“Black. All important movies start with a black screen.”
With that line, The LEGO Batman Movie begins and 1 hour 46 minutes of raucous, hilarity ensues. To quote the overquoted line from the original LEGO Movie, with The LEGO Batman Movie: “Everything is awesome!”
In The LEGO Batman Movie, Batman (Will Arnett) does what he does best: cockily saving Gotham from evildoers. However, once the Batmobile is powered down and the mask comes off, he finds himself stranded on a island of loneliness (both figuratively and literally, Wayne Manor is on an island in the middle of the city). He still misses his parents and yearns for a family, but won’t admit it, despite his butler Alfred’s (Ralph Fiennes) attempts to have him open up. At a gala celebrating Commissioner James Gordon’s (Hector Elizondo) retirement, his daughter Barbara (Rosario Dawson) becomes the new commissioner and proposes working hand in hand with Batman, a concept to which Bruce Wayne spit takes multiple times. However, the party is interrupted by a slew of bad guys led by the Joker (Zach Galifianakis) and Bruce slips into his Batman garb to save the day again, but not before Joker and the other villains voluntarily surrender. With all the baddies locked up, Batman has nothing to do, except to take in an orphan, Dick Grayson (Michael Cera) that he unknowingly adopted at the party.
The LEGO Batman Movie combines the best parts of a Batman film with the best parts of the wacky LEGO Movie universe, creating a delightful, hilarious, and enjoyable movie. LEGO aspects aside, this is the Batman movie we’ve always wanted. And the adults in the audience will appreciate the onslaught of self-referential humor, as well as jabs at the Batman franchise and other competing franchises.
Unlike its predecessor, The LEGO Movie, the plot of The LEGO Batman Movie is actual quite tight. While the first film was centered on the concept of “with creativity you can built anything” (resulting in too many tangents and random moments), this movie discards most of those out-there moments to focus on Batman/Bruce Wayne and his journey.

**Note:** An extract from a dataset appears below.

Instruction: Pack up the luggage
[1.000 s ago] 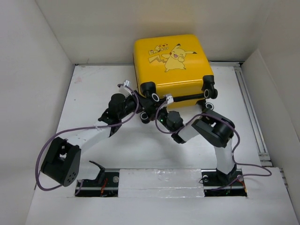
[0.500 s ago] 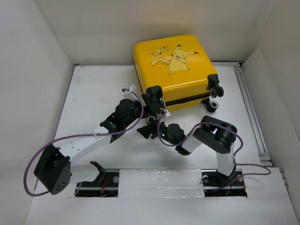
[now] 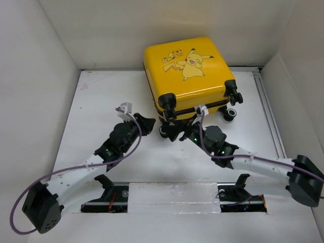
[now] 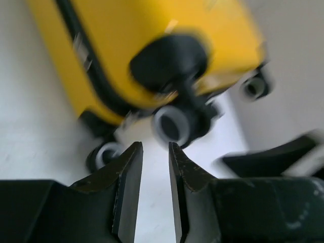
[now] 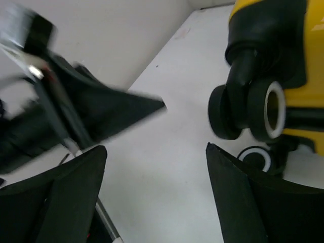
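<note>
Luggage lies shut at the far side of the table, right of centre, back edge at the wall. The cartoon shell faces up and the wheels face the arms. Only the black seam shows between the halves, so the inside is hidden.

The left wrist view is blurred. I can make out a yellow shell, one black wheel housing and grey-rimmed wheels, but no detail.

The right wrist view cuts the case down to one corner with a twin wheel. A smeared dark wedge to the left is the other arm's tip.

Left gripper: jaws barely parted, a thin slit between them with nothing in it. It sits short of the near-left wheels, and contact is hard to judge.

Right gripper: jaws spread wide and empty, bare table between them. The wheel sits just ahead of the right-hand finger, apart from it.
</note>
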Controlling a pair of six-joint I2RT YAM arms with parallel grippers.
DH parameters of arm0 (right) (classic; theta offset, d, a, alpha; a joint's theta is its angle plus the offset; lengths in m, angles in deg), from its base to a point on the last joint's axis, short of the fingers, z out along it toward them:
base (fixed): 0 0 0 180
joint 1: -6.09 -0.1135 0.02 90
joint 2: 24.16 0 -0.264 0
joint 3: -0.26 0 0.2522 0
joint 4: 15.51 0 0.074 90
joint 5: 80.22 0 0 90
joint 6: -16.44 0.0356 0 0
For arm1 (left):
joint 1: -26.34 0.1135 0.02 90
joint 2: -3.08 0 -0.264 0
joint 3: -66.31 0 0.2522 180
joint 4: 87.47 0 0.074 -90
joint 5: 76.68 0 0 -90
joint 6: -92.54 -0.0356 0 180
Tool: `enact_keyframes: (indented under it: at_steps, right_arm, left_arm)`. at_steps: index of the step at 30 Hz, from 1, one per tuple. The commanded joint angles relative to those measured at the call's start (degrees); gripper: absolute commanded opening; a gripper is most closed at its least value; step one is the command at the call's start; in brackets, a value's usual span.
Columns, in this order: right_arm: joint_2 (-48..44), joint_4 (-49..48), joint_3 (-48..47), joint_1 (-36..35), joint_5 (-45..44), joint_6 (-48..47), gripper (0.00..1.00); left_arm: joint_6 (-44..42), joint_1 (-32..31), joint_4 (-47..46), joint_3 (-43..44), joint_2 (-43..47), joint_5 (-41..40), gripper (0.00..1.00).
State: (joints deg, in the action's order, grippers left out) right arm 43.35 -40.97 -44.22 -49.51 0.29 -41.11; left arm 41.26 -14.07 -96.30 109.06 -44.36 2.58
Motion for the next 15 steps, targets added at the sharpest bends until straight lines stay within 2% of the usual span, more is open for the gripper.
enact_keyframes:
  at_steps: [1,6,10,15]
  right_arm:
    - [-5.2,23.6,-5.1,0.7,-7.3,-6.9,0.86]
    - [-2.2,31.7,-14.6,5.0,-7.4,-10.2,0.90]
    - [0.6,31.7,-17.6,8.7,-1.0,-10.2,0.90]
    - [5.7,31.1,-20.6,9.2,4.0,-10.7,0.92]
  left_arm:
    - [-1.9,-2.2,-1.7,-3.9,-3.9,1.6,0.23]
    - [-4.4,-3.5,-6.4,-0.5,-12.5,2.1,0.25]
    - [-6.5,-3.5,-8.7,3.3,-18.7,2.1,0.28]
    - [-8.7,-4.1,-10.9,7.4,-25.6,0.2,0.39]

Now, that’s not saying there aren’t quirky, fun scenes (there’s plenty of those), but this time, they don’t come at the total expense of the plot.
The film focuses on developing and exploring the selfish, “I work alone, kid” Batman, but we do get to see the origins of Robin and Batgirl, which hopefully will be explored more in future sequels (yes, I said: I want a sequel of the sequel!). Even though Batman gives off a stony exterior, his character development is satisfying and the moral feel-good and uplifting.
Despite the Batman film franchise having been around for decades at this point, The LEGO Batman Movie feels fresh. You will start and leave this film with a smile. Go see it and take your friends, family and other loved ones big and small because you all will have a great time.